A revelação foi feita nesta terça-feira (3), em uma publicação nas redes sociais. Segundo Jannira, as tentativas de constrangimento começaram depois que ela compartilhou links de reportagens sobre a prisão preventiva do investigador, acusado de estuprar uma detenta dentro da delegacia onde trabalhava, no município a 420 km de Cuiabá.
“Não foi o investigado que tentou me silenciar. Foi um delegado de polícia”, escreveu. A delegada, que atua em Cuiabá no combate à violência contra a mulher, afirmou que decidiu esclarecer o caso após a repercussão das denúncias e para evitar interpretações de que as mensagens teriam partido de aliados do policial preso.
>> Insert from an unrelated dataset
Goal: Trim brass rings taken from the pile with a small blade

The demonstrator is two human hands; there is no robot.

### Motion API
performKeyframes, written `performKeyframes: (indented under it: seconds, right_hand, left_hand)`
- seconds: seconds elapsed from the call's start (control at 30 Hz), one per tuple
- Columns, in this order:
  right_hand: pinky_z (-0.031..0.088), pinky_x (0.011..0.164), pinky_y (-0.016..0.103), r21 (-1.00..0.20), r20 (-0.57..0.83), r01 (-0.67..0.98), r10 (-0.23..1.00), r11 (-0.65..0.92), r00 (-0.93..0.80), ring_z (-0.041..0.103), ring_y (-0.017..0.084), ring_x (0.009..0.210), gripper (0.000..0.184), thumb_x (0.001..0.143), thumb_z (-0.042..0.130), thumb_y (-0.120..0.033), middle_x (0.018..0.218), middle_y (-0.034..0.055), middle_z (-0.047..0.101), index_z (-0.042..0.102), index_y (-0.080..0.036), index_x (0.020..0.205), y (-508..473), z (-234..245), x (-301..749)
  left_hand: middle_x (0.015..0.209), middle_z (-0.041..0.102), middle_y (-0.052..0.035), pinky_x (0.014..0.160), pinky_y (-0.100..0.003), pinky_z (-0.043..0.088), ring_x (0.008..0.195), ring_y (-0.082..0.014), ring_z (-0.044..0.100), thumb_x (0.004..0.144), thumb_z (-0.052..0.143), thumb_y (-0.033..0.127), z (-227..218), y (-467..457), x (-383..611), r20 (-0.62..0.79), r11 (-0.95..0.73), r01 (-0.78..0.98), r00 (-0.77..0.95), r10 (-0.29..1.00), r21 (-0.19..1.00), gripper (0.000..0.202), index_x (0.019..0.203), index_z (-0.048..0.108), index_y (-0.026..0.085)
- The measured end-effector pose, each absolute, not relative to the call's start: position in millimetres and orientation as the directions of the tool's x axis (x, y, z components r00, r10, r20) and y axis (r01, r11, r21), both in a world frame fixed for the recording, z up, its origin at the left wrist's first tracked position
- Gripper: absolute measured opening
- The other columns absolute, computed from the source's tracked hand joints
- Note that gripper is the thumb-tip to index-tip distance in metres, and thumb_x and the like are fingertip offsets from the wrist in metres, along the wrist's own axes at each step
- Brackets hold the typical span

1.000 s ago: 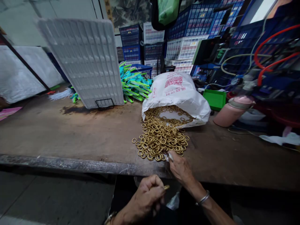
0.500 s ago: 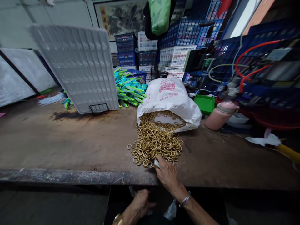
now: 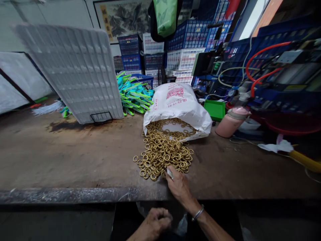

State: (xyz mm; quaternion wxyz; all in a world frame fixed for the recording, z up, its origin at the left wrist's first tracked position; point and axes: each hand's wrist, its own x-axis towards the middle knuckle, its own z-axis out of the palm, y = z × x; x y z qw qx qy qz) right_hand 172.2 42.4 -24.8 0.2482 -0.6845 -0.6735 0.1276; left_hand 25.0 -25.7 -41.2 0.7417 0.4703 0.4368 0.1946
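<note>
Worn brown workbench (image 3: 75, 157), near edge: left hand (image 3: 156, 222) sits below it, curled into a fist, contents not visible. Right hand (image 3: 179, 185) lies on the bench top, fingers pinched narrow on a small white piece (image 3: 170, 173), right at the near rim of the brass ring pile (image 3: 163, 155). Rings spill from a white sack (image 3: 178, 103) lying on its side just behind; leaning white tray (image 3: 72, 70) and stacked crates (image 3: 185, 57) farther back.

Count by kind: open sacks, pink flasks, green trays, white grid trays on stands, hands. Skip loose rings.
White sack: 1
Pink flask: 1
Green tray: 1
White grid tray: 1
Hands: 2 (right hand at the ring pile, left hand below the bench edge)
Total: 6
</note>
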Motion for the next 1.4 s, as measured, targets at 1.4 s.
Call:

No último domingo (1º), Jannira publicou um vídeo em que se posicionou favoravelmente à prisão e repudiou o crime atribuído ao investigador. Manoel Batista foi preso após a Justiça decretar a preventiva com base em laudo pericial que apontou compatibilidade de DNA. A decisão foi mantida após audiência de custódia.
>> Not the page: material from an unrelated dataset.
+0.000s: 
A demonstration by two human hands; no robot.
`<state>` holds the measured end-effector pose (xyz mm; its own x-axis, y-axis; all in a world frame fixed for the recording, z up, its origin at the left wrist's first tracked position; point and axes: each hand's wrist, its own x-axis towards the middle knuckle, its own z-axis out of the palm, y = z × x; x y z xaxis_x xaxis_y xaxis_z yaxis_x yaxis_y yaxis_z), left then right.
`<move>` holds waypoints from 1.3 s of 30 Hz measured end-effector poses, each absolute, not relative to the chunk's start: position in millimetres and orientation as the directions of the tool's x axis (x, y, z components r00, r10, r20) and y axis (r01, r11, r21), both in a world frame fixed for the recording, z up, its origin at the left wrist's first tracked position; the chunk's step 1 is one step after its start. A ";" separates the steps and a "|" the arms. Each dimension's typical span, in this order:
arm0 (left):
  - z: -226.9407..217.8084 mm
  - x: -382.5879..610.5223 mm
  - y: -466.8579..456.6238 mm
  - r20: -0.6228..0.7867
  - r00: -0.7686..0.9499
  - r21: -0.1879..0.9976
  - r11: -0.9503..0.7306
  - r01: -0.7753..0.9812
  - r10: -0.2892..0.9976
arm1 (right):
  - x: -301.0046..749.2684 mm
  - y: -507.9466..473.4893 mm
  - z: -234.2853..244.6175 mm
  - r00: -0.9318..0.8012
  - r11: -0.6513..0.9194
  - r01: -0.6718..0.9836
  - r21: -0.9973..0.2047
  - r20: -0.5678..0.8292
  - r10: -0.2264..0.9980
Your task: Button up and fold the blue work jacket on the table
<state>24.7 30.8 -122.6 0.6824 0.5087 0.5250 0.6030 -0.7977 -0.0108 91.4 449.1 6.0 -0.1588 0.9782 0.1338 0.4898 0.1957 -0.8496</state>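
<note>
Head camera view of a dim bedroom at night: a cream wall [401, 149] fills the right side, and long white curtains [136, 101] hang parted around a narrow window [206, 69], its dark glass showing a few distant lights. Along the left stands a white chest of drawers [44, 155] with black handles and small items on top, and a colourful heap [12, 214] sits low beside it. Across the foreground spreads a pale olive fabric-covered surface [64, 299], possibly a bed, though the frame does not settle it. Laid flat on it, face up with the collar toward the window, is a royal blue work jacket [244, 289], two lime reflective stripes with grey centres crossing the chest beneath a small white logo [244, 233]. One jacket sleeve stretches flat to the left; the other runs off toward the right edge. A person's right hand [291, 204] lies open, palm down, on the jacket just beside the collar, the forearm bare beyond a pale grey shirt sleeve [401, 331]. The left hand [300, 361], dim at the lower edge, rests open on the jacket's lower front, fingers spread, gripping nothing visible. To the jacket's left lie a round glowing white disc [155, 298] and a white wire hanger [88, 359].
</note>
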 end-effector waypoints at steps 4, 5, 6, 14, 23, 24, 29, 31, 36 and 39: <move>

No dia seguinte, a delegada passou a receber mensagens privadas com tom de ameaça velada e cobrança de retratação. Em uma delas, o remetente sugeria que sua postura poderia gerar “inimizades duradouras” dentro da corporação e que ela deveria se desculpar com delegados de Sorriso.
Jannira reagiu publicamente, afirmando que não aceita intimidações nem tentativas de silenciamento. Ela também criticou o que chamou de confusão entre corporativismo e compromisso com a justiça. “Defender a vítima não é atacar colegas. Justiça não é ofensa”, afirmou.
Na publicação mais recente, a delegada disse ainda que o autor das mensagens tentou minimizar o sofrimento da vítima e distorcer os fatos. Segundo ela, a Polícia Civil é maior do que atitudes individuais.
“A instituição deve ser protegida, e não utilizada para intimidar quem cumpre o dever de defender a lei”, concluiu.